My friend, Alyssa, tagged me in a Facebook post claiming that she was interested in learning what sort of books I have loved. And since brevity is not my strong suit, I just went ahead and decided to write a blog post about it.
List 10 books that have made a lasting impression – they don’t have to be “great” works or “right,” just ones that have stayed long in the mind. In no particular order. And we’re off!
1. The Bell Jar by Sylvia Plath
Obvious? Maybe. Sylvia came to meet me, for the first time, during a particularly dark semester in college. I passed through The Bell Jar, confused about how she knew so much about me before she’d met me. At the risk of sounding dramatic or getting too dark (because, it was a long time ago but it was real, too), Sylvia kept me alive.
2. She’s Come Undone by Wally Lamb
I couldn’t have chosen a better Lamb book to be my very first. This book is long. Really long. But it is thorough and it is completely on-point in exploring the depth and complexity of a whole life. I remember reading this, wondering how on earth this man could write so spot-on from the perspective of an obese, teenage girl. How did he know? But, he knew. I have a sneaking suspicion that it is probably because, really, we’re all the same.
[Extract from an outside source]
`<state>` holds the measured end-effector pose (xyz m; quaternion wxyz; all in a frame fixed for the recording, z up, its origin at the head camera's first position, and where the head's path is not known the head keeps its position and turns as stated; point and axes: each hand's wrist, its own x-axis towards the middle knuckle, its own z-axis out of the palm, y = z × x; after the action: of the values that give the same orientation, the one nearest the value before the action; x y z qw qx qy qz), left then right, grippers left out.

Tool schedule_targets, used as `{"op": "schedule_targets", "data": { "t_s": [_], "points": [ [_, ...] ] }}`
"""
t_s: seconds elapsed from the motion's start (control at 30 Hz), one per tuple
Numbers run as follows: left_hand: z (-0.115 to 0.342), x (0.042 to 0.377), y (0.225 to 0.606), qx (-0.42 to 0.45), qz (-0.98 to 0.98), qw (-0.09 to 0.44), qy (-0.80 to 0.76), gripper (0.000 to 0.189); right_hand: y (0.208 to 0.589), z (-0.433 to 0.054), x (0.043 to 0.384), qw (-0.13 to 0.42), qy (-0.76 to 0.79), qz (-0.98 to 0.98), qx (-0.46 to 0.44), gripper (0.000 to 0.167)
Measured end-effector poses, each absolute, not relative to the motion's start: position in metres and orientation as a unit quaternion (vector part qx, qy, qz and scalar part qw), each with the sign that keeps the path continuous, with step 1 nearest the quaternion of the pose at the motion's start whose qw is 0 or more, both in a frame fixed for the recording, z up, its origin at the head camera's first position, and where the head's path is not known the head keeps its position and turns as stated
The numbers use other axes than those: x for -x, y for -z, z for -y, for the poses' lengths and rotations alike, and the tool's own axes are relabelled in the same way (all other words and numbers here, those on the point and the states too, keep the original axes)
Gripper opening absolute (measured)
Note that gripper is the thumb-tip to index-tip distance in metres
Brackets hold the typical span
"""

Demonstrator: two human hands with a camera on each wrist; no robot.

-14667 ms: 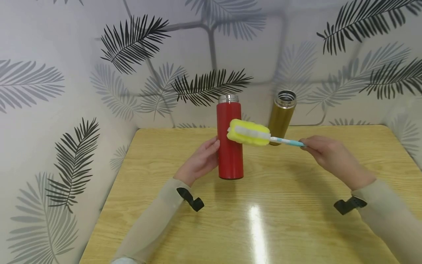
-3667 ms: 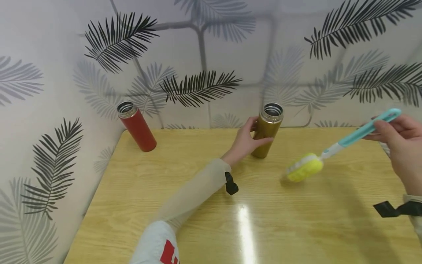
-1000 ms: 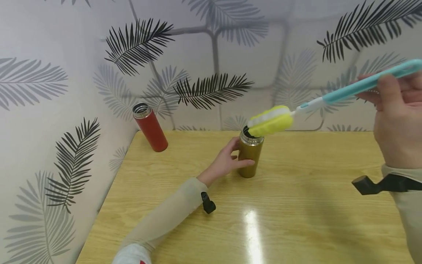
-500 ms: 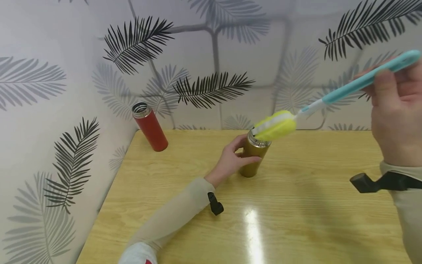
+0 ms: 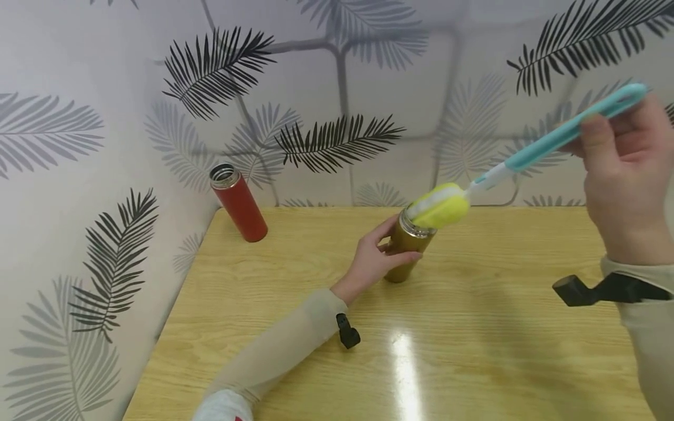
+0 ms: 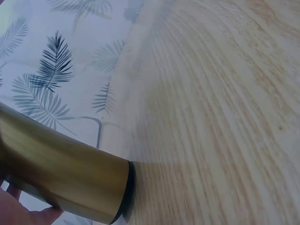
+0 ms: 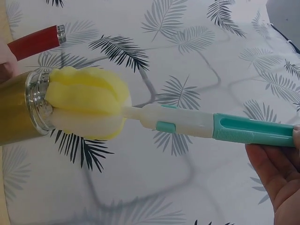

3. A Good Man is Hard to Find (and Other Short Stories) by Flannery O’Connor
Growing up in a religious culture, things can turn black and white–good or bad–really easily. This book was one of the very first sources to adequately point me to the truth that good and evil live inside of everyone. Love and hate. And that God lives inside of everything, too. Holiness is everywhere.
4. Paper Towns by John Green
I have studied this book from a writers perspective simply because I am enamored by the way that John Green moves a story along. He foreshadows in ways that aren’t obvious but are still memorable. And he captures feeling perfectly. John Green is getting a lot of attention for his latest book, The Fault in Our Stars, and it’s wonderful! But my first choice is still Paper Towns. Not to mention, after the introduction in that book, it’s impossible to not keep reading.
5. The Maytrees by Annie Dillard
My friend Emily sent me this book because she is a genius. The Maytrees can be a challenge to follow at times but this was one of the first books to send me through the wringer–emotionally. Well, as an adult anyway. It isn’t easy to create something so stylized and shocking all at once. I’m just going to use this phrase and hate myself for it later: a must-read!!
6. The Velveteen Rabbit by Margery Williams
This was the first book to ever give me The Feels. The illustrations are perfect and haunting and hopeful. As young adults, my dear, dear friend Tamra Sue Miller used to pile us all around the bed and read it to us during sleepovers. It didn’t matter if we were all young cynics, we were enraptured and sleepy and together.
7. The Sound and The Fury by William Faulkner
It is brilliant the way that he uses the stream-of-consciousness technique to move this story along. I’m not going to say that this was an easy read. Not at all. By the time I was finished, I felt like I’d run a marathon with my mind. But it was incredible. He moves the story along using the first-person perspective of several different characters–including someone who is mentally handicapped. I don’t care if William Faulkner later admitted to just writing it for the money, it made a lasting impression on me.
8. Their Eyes Were Watching God by Zora Neale Hurston
Probably one of the first books to ever push me towards feminism. I know, I know, any normal, thinking, intelligent person is a feminist by default but for some reason we are taught to think that feminism bad (for inexplicable reasons but still, you know, reasons). So I should say that this was one of the first works of fiction to help me to realize that I was a feminist. This is a story about a woman, my friend. A woman just trying to live a life. Pretty much a woman who is just like you but who has a few different life experiences. That’s what I’ll say about that. And, yes, if you think you’re not a feminist a little part of me sees you a little dumber than I did before. So just don’t tell me, please.
9. The Perks of Being a Wallflower by Stephen Chobsky
I love this book so much that I taught a class on it in college. I love this book so much that the very first time that I read it, I finished it, immediately missed Charlie, and then opened it up to read again from the beginning. Charlie does, in this book, what a lot of the internet does. He gives you an opportunity to say, “Oh my god, I thought I was the only one who felt things like that.” Perks goes into your secret mind.
10. Hard Laughter by Anne Lamott
This was Annie’s very first novel–and it was basically a novelization of her father’s death. Having experienced the death of a parent as a very young adult, I was happy to have found this. She does such a good job, in everything she writes, of relating to me (I’m sure she does is specifically for me on purpose). The main character in this book is so different from me but that doesn’t even matter because, in true Lamott fashion, this book has me constantly putting down the book to have a private moment to say, “Gah! Me, too!”
Obviously, there’s a theme amongst most of these books. That is the idea that, essentially, we’re all the same. We’re all in this together and we’re not all so different. I think that’s powerful and important and it’s what I look for, every day, in life in general.
So how about you? What are some books that have made a lasting impression on you, in no particular order?
Full disclosure, I posted this whole post without even double checking it for spelling or formatting errors. It’s pretty unlike me but, hey, it happened.